- WHAT YOU WILL DO:
Restate the material verbatim, every line included.
--- DATASET EXTRACT Enclosed Below ---
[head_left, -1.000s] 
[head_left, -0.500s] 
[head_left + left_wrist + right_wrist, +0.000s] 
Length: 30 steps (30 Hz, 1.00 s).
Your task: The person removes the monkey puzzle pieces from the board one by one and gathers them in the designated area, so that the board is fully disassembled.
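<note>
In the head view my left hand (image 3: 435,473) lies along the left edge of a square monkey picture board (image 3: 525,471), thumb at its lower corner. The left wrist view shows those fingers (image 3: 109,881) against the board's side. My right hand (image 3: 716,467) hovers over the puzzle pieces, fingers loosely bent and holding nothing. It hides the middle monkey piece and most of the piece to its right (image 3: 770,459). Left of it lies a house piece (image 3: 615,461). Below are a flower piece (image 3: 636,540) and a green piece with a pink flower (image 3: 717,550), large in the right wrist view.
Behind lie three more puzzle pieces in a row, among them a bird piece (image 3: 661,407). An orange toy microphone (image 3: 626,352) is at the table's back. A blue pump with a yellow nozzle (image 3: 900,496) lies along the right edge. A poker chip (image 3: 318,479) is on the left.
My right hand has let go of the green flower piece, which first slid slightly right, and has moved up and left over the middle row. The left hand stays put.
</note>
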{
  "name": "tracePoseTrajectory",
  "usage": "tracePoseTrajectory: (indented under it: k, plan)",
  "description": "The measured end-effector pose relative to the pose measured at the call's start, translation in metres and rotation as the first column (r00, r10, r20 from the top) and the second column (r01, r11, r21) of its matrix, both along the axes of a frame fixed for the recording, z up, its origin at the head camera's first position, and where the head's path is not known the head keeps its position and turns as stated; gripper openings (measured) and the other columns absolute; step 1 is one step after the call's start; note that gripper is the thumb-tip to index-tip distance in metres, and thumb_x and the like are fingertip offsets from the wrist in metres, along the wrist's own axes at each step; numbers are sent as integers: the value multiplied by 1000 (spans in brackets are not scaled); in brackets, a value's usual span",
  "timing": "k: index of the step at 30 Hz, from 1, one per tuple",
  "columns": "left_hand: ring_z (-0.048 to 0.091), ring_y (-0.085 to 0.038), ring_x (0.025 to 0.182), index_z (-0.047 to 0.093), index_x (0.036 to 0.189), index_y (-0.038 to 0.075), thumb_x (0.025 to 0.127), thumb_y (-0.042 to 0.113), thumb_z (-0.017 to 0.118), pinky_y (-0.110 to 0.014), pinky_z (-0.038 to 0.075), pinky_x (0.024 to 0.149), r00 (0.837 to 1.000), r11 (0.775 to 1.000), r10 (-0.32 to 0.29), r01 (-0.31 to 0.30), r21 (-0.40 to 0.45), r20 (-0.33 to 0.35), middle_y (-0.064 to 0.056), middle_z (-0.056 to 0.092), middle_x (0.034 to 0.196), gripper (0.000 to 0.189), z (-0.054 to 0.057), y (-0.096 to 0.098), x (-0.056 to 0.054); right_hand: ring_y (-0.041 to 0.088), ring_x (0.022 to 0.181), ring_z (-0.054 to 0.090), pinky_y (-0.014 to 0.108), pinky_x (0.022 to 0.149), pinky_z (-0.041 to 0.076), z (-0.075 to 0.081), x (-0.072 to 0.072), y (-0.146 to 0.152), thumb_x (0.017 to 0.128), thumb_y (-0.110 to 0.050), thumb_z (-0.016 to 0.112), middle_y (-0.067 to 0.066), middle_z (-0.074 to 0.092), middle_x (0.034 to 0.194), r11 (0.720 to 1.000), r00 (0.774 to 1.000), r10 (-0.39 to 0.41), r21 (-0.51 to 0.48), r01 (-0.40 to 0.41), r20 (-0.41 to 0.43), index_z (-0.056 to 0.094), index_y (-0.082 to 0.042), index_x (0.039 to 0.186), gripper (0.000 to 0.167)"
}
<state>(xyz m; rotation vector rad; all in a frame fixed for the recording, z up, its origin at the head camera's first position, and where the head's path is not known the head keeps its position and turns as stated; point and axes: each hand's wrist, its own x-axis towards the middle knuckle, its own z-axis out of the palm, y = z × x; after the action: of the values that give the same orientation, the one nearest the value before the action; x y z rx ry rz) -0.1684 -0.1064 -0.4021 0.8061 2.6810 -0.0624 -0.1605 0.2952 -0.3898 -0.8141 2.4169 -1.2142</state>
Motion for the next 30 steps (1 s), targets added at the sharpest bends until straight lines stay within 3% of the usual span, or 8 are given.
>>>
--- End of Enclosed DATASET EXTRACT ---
- WRITTEN RESPONSE:
[head_left, -1.000s] 
[head_left, -0.500s] 
[head_left + left_wrist + right_wrist, +0.000s] 
Length: 30 steps (30 Hz, 1.00 s).
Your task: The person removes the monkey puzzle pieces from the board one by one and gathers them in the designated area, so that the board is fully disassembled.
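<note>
In the head view my left hand (image 3: 435,473) lies along the left edge of a square monkey picture board (image 3: 525,471), thumb at its lower corner. The left wrist view shows those fingers (image 3: 109,881) against the board's side. My right hand (image 3: 716,467) hovers over the puzzle pieces, fingers loosely bent and holding nothing. It hides the middle monkey piece and most of the piece to its right (image 3: 770,459). Left of it lies a house piece (image 3: 615,461). Below are a flower piece (image 3: 636,540) and a green piece with a pink flower (image 3: 717,550), large in the right wrist view.
Behind lie three more puzzle pieces in a row, among them a bird piece (image 3: 661,407). An orange toy microphone (image 3: 626,352) is at the table's back. A blue pump with a yellow nozzle (image 3: 900,496) lies along the right edge. A poker chip (image 3: 318,479) is on the left.
My right hand has let go of the green flower piece, which first slid slightly right, and has moved up and left over the middle row. The left hand stays put.
</note>
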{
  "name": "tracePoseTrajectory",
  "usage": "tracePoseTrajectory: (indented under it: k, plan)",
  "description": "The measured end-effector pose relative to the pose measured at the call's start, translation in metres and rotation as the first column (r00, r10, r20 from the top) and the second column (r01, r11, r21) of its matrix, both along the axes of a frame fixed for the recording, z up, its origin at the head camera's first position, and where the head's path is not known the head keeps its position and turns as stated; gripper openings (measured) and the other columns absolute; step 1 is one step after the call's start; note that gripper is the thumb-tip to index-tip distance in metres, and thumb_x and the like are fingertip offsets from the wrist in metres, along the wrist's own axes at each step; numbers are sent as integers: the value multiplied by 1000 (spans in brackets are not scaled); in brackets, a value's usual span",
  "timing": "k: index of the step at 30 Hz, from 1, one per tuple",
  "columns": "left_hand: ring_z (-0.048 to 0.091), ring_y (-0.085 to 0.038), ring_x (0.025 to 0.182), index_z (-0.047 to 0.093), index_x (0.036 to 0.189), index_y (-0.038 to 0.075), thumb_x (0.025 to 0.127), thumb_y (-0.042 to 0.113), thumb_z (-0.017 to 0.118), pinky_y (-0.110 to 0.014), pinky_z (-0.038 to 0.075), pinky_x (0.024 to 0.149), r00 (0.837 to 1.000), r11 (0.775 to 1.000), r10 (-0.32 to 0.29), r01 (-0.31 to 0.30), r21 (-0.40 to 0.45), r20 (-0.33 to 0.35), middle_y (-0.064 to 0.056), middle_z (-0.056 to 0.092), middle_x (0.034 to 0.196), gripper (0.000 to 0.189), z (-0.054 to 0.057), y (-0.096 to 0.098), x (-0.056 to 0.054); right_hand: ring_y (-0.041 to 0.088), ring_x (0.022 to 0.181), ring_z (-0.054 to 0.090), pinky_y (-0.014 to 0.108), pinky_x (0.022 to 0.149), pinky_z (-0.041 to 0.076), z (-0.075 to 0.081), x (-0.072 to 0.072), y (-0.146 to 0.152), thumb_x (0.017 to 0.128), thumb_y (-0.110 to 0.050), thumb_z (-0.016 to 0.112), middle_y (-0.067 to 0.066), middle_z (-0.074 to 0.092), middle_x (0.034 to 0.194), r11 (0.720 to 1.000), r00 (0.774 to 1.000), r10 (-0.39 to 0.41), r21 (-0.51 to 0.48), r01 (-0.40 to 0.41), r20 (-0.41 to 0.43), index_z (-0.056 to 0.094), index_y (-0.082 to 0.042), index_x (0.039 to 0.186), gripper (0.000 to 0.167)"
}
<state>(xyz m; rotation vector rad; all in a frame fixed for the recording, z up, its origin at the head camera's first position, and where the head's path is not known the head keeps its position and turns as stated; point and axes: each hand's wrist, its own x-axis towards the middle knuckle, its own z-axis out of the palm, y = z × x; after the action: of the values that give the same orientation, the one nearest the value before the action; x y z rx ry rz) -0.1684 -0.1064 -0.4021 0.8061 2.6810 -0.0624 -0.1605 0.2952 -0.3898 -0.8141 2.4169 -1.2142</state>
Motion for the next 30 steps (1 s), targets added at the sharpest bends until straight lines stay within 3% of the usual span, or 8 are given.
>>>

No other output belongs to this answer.